- TASK OBJECTIVE:
Copy out the line containing "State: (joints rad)" and each line after it, through the last one in the material, exactly as written.

[STORED DATA Boundary: Start]

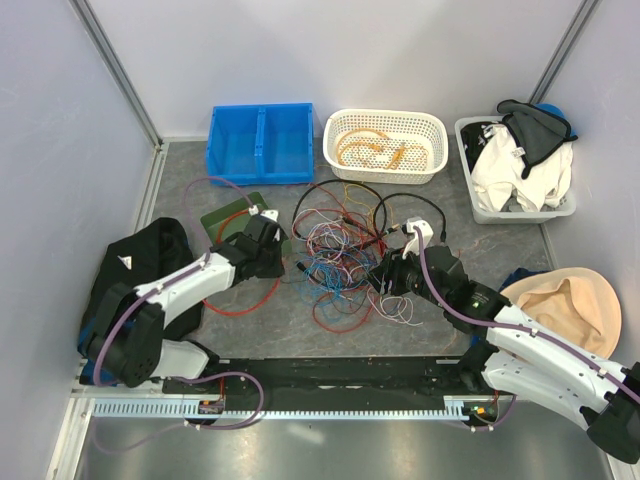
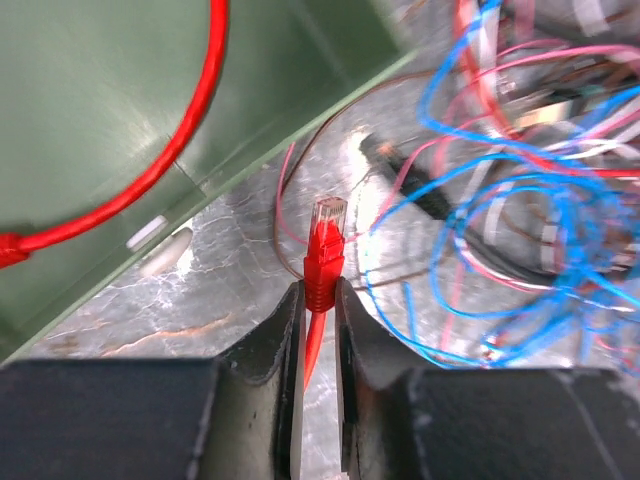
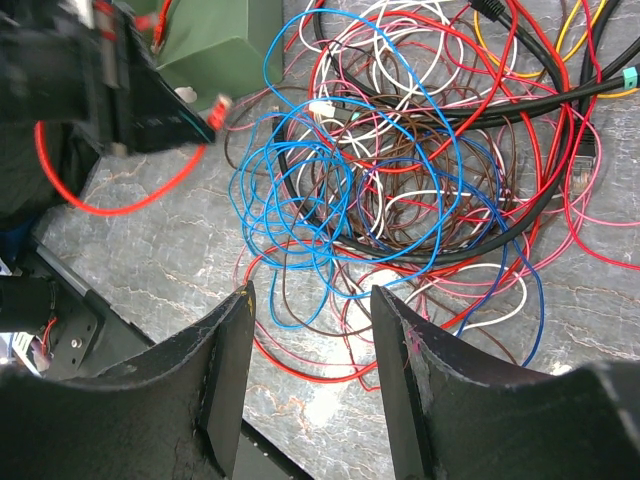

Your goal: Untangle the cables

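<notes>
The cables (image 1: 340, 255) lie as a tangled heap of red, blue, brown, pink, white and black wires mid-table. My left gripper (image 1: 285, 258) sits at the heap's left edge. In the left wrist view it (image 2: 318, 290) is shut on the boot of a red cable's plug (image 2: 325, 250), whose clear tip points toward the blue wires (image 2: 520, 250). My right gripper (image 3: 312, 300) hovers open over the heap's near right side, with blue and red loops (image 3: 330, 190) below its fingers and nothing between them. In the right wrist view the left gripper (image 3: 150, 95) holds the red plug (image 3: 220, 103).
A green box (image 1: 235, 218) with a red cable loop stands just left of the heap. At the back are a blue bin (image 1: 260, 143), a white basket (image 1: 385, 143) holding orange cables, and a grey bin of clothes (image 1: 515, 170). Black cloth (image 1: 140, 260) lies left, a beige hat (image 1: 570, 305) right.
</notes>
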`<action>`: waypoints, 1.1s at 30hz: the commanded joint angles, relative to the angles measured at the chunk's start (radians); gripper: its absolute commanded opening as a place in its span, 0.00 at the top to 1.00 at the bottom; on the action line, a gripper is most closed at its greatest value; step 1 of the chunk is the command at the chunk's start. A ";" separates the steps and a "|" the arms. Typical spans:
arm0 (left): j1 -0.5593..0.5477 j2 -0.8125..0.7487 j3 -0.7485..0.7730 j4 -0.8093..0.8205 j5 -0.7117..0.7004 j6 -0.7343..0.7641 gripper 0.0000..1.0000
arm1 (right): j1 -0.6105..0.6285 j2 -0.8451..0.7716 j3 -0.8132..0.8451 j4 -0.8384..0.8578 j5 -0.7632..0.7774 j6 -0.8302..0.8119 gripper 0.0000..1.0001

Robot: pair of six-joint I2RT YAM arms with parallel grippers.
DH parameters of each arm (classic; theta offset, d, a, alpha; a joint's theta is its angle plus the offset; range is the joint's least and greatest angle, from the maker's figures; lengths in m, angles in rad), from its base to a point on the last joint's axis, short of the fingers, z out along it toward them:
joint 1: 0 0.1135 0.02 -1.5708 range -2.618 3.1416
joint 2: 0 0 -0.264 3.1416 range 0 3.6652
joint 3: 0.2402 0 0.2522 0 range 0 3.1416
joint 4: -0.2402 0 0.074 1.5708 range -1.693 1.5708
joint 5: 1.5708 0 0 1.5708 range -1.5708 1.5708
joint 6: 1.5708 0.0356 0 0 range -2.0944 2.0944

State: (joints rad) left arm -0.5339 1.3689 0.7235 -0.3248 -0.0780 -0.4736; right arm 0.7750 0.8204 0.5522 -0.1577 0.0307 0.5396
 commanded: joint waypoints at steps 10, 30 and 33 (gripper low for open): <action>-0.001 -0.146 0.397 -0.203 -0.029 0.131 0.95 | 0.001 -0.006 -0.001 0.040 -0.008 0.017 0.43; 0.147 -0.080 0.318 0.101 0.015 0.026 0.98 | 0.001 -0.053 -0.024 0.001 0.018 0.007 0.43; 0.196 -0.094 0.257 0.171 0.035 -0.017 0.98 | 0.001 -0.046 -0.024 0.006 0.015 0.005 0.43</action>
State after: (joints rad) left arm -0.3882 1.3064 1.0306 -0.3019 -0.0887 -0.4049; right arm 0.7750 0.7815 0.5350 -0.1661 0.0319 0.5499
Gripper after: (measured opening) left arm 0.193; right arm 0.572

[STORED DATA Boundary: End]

- ANSWER SPACE:
State: (joints rad) left arm -0.5339 1.3689 0.7235 -0.3248 -0.0780 -0.4736; right arm 0.7750 0.8204 0.5522 -0.1577 0.0307 0.5396
 commanded: joint waypoints at steps 10, 30 and 33 (gripper low for open): <action>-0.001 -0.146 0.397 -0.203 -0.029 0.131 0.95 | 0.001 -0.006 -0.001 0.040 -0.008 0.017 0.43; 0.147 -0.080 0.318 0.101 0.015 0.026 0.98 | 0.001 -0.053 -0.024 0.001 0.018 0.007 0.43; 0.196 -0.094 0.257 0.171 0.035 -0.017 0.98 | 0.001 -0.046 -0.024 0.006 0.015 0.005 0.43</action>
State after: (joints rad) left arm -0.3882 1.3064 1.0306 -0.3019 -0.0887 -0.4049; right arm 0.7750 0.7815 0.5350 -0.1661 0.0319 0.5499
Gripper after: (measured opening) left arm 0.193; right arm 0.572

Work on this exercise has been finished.